What you need to do
Retype the listing below exactly, beginning at the line that contains "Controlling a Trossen" and ending with its last line.

####################

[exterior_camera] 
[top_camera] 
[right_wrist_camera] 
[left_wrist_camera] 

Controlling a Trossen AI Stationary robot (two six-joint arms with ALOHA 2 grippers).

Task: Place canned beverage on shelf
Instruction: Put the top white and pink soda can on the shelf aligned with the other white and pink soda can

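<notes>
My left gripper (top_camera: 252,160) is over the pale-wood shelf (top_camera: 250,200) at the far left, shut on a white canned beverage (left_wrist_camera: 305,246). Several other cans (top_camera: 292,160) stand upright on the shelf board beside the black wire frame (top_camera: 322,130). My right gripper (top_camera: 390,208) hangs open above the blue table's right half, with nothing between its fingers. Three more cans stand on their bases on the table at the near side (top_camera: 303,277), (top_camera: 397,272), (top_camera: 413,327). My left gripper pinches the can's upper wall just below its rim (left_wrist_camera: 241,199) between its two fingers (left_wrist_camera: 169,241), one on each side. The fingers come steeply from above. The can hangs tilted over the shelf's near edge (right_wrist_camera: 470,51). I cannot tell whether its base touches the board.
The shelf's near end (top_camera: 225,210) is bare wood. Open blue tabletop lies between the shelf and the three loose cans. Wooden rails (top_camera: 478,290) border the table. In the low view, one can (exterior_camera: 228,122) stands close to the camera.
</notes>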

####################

Response to this exercise
Controlling a Trossen AI Stationary robot (two six-joint arms with ALOHA 2 grippers).

Task: Place canned beverage on shelf
Instruction: Put the top white and pink soda can on the shelf aligned with the other white and pink soda can

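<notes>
My left gripper (top_camera: 252,160) is over the pale-wood shelf (top_camera: 250,200) at the far left, shut on a white canned beverage (left_wrist_camera: 305,246). Several other cans (top_camera: 292,160) stand upright on the shelf board beside the black wire frame (top_camera: 322,130). My right gripper (top_camera: 390,208) hangs open above the blue table's right half, with nothing between its fingers. Three more cans stand on their bases on the table at the near side (top_camera: 303,277), (top_camera: 397,272), (top_camera: 413,327). My left gripper pinches the can's upper wall just below its rim (left_wrist_camera: 241,199) between its two fingers (left_wrist_camera: 169,241), one on each side. The fingers come steeply from above. The can hangs tilted over the shelf's near edge (right_wrist_camera: 470,51). I cannot tell whether its base touches the board.
The shelf's near end (top_camera: 225,210) is bare wood. Open blue tabletop lies between the shelf and the three loose cans. Wooden rails (top_camera: 478,290) border the table. In the low view, one can (exterior_camera: 228,122) stands close to the camera.
</notes>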

The response above is complete.